No, i ricercatori della Carnegie Mellon University non hanno aiutato l’FBI a “crackare” Tor nell’ambito delle indagini contro Silk Road 2.0, un’accusa emersa nei giorni scorsi a opera degli sviluppatori della rete anonimizzatrice e che probabilmente continuerà ad aleggiare nel dibattito sulla privacy online anche dopo le dichiarazioni ufficiali delle parti interessate.
In una “dichiarazione per i media” piuttosto stringata , l’università statunitense nega di aver ricevuto il milione di dollari di compenso citato dai creatori di Tor, dicendo piuttosto di limitarsi a collaborare con autorità e forze dell’ordine nel caso in cui arrivino richieste di accesso con subpoena legalmente emesse dal giudice.
I ricercatori della Carnegie Mellon non sono stati pagati, insomma, però avrebbero dovuto collaborare con l’FBI – secondo quanto lascia intendere la dichiarazione di cui sopra – come previsto dalla legge. Che poi questa collaborazione ci sia poi stata, l’università non lo conferma ma nemmeno lo nega .
La possibile compromissione di Tor dietro mandato federale è una questione destinata a far discutere ancora a lungo a causa delle potenziali conseguenze (tecnologiche e non solo) che il caso porta con sé, tanto più che le dichiarazioni dell’FBI alimentano ulteriormente i dubbi e tengono in vita il sospetto.

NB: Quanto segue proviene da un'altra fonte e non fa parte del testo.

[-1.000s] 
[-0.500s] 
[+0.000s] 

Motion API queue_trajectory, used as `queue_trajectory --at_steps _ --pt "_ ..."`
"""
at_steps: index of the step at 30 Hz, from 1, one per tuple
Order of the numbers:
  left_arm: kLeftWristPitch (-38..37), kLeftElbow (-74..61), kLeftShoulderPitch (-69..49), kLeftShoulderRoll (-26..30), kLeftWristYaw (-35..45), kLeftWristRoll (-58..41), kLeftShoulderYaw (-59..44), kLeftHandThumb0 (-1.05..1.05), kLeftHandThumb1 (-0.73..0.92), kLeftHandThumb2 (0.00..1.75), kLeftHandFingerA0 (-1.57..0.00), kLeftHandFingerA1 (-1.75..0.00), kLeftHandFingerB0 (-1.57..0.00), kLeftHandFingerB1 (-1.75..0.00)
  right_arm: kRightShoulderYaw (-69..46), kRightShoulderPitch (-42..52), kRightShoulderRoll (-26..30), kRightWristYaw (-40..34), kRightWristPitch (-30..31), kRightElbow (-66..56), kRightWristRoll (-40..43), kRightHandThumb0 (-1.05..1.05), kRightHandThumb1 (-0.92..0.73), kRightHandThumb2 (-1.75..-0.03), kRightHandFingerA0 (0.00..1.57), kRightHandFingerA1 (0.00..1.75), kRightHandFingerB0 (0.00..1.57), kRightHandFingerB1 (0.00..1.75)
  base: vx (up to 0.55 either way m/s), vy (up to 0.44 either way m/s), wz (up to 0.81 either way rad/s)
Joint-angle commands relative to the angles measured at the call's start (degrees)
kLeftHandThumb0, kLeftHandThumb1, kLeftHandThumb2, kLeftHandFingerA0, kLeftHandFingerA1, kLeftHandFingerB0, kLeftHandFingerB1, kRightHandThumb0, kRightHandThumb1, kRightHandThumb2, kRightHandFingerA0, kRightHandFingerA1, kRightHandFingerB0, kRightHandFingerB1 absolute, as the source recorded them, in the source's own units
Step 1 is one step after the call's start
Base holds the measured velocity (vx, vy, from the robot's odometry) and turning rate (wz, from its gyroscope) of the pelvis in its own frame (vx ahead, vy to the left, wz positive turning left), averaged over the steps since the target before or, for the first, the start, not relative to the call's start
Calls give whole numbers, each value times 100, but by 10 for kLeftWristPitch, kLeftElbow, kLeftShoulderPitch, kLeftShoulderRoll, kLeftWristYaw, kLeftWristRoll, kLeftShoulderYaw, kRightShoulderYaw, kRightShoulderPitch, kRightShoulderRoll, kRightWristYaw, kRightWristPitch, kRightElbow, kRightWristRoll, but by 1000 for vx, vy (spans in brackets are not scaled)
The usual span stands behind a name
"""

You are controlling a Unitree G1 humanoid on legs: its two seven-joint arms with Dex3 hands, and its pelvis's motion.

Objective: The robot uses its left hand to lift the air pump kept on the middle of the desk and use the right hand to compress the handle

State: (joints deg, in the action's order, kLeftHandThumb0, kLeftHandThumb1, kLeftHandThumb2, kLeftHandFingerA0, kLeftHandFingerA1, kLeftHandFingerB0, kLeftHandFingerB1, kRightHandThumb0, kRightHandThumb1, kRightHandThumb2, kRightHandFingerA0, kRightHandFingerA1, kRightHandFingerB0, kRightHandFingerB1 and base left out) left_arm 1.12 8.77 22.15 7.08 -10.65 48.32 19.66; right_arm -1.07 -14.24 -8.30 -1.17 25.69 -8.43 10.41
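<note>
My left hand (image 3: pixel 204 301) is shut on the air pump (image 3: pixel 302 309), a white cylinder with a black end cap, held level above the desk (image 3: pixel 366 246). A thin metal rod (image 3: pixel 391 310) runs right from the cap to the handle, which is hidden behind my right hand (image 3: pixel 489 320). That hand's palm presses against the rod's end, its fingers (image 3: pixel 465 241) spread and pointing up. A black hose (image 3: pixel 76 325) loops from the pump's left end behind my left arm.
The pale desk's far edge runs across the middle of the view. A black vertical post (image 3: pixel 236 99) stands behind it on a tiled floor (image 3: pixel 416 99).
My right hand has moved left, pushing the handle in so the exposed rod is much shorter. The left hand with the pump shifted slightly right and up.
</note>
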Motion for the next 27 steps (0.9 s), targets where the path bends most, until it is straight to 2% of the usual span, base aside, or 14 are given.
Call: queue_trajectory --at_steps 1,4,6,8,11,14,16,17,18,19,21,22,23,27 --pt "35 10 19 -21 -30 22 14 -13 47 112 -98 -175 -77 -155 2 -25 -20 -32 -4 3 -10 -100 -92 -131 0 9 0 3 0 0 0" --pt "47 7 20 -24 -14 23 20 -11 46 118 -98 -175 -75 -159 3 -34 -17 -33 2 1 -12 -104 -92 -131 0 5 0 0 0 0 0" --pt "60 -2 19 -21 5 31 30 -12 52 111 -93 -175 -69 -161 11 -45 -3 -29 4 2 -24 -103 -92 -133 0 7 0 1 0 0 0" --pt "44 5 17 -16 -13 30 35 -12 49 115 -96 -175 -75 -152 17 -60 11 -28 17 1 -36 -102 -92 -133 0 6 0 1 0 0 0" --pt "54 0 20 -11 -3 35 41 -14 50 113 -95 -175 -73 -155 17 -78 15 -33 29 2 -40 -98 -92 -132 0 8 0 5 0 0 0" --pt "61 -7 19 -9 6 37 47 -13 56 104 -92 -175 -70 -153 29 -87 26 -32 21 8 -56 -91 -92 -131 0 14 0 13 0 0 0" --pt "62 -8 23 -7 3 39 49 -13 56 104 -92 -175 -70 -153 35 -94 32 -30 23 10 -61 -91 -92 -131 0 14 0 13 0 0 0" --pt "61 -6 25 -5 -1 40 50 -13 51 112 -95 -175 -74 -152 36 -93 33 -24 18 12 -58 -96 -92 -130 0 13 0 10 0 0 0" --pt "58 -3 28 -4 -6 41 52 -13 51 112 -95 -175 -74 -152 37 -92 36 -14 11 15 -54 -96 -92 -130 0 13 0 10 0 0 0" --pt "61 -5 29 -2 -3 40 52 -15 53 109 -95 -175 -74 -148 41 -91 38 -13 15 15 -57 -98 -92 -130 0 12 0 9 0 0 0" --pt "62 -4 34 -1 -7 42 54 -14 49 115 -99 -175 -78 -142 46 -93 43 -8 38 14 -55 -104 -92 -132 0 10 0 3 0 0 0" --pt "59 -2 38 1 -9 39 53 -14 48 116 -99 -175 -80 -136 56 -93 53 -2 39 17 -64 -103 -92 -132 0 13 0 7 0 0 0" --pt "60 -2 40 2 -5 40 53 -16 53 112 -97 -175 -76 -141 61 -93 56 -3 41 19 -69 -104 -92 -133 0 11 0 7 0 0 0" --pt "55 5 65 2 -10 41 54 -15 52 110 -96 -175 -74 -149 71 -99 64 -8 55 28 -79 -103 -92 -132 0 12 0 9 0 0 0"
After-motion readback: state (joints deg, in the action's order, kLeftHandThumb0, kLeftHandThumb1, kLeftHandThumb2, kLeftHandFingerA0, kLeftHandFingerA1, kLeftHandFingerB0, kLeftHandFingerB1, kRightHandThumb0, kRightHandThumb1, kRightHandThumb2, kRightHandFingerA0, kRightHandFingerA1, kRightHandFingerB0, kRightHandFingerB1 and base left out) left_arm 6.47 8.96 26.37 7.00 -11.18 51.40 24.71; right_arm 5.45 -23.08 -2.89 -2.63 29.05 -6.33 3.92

Il Bureau statunitense era intervenuto subito dopo la pubblicazione delle accuse degli sviluppatori, con un portavoce che aveva semplicemente definito “impreciso” il presunto pagamento di 1 milione di dollari ai ricercatori della Carnegie Mellon University. Sosa ci sia di erroneo, nelle dichiarazioni del team di Tor, l’FBI non ha premura di chiarirlo.